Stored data
• • • • •
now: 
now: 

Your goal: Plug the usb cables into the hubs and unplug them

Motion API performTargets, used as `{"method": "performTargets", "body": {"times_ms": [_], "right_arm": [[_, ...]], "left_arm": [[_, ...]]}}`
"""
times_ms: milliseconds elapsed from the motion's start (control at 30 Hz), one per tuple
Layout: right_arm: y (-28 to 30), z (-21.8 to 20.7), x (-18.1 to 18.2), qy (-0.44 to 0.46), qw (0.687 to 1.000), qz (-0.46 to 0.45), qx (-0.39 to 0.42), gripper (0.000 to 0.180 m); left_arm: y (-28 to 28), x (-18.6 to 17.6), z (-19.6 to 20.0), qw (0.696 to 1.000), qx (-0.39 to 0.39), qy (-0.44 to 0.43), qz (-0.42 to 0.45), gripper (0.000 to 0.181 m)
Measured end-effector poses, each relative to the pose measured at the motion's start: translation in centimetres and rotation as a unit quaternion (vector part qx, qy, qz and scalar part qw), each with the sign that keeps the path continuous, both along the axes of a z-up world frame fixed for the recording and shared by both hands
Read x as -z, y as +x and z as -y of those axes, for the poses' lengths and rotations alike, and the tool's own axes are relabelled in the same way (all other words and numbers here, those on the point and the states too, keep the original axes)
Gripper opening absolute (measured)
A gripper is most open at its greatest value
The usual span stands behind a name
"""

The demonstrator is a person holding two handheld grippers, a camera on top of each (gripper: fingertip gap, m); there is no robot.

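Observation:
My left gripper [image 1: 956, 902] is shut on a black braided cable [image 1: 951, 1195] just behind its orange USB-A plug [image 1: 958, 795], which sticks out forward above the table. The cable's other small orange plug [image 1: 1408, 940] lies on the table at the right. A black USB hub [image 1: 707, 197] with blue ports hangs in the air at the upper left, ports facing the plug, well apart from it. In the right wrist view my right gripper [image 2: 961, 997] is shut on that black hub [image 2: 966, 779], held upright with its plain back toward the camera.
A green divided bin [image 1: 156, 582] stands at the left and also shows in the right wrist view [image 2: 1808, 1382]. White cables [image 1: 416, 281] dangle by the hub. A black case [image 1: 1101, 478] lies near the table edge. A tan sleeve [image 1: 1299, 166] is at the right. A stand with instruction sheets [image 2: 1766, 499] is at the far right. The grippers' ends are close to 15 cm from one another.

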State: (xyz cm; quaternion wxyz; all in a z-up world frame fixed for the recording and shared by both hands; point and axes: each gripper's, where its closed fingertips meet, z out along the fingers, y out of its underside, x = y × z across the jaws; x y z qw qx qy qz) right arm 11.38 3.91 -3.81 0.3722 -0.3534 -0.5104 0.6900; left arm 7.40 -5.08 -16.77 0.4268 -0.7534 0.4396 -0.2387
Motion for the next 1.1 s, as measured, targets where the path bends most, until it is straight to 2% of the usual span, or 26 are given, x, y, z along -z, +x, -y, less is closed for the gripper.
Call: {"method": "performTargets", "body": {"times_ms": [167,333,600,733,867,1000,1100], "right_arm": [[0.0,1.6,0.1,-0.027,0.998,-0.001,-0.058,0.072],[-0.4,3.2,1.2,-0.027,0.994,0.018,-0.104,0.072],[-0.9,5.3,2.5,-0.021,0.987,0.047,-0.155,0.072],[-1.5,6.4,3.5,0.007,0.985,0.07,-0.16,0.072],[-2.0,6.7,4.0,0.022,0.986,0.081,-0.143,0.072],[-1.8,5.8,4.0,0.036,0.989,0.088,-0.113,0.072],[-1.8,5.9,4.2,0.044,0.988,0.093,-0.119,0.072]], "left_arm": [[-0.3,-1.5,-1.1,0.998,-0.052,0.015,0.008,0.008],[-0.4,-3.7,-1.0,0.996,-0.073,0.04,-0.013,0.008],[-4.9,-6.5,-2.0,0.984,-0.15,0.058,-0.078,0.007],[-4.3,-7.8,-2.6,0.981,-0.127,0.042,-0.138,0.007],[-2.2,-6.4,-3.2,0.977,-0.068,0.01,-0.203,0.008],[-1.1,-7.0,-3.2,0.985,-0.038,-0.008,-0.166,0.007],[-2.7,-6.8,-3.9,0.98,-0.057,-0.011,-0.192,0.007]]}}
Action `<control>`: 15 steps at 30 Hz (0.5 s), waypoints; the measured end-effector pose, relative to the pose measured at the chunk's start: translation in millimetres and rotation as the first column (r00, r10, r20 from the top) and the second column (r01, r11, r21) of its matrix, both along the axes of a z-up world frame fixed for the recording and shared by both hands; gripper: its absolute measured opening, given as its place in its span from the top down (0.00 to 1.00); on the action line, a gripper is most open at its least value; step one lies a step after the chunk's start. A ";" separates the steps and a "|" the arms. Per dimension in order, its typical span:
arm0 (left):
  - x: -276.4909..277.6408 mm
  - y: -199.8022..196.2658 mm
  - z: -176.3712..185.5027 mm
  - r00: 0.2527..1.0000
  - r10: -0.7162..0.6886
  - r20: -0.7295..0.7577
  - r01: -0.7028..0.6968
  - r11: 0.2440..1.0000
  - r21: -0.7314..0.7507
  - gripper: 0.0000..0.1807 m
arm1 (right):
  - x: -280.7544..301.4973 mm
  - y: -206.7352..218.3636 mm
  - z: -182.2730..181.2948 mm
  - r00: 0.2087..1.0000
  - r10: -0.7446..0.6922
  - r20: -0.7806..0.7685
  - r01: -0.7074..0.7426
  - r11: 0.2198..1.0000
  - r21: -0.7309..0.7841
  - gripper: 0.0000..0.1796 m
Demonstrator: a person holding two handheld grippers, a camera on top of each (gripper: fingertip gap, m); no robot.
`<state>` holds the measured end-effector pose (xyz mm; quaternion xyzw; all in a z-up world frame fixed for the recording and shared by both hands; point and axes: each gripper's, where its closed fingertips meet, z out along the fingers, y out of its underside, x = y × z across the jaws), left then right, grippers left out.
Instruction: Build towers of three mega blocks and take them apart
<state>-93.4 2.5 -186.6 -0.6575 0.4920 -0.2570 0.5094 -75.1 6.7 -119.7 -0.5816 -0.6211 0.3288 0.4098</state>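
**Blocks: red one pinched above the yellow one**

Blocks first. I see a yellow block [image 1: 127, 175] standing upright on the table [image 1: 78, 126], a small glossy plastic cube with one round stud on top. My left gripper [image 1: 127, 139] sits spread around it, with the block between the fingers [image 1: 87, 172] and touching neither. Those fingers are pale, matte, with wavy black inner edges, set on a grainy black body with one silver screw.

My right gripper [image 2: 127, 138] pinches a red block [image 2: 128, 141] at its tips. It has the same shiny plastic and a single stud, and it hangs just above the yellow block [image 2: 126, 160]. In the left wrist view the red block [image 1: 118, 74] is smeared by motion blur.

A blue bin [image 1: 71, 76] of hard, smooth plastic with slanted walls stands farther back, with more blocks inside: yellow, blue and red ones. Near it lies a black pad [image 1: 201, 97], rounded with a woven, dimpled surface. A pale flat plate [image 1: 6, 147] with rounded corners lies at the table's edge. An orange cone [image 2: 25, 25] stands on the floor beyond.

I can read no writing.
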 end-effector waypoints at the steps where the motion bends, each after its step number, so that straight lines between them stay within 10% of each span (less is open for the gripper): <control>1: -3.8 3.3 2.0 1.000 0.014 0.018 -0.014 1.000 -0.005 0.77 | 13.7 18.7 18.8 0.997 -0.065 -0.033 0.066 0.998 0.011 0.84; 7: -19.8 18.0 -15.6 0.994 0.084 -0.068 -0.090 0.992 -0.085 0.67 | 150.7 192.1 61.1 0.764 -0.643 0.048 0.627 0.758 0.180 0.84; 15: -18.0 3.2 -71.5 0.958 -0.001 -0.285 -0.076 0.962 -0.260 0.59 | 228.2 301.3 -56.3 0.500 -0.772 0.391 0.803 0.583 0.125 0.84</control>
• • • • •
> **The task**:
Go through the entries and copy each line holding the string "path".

> **Response area**:
Measured end-effector poses, each relative to the pose measured at the motion's start: translation in centimetres and rotation as a unit quaternion (vector part qx, qy, qz and scalar part qw), each with the sign that keeps the path continuous, both along the axes of a z-up world frame fixed for the recording and shared by both hands
Motion for the next 1.1 s, as measured, targets where the path bends most, until it is straight to 2% of the usual span, or 26 are given, x, y, z along -z, +x, -y, less is closed for the gripper.

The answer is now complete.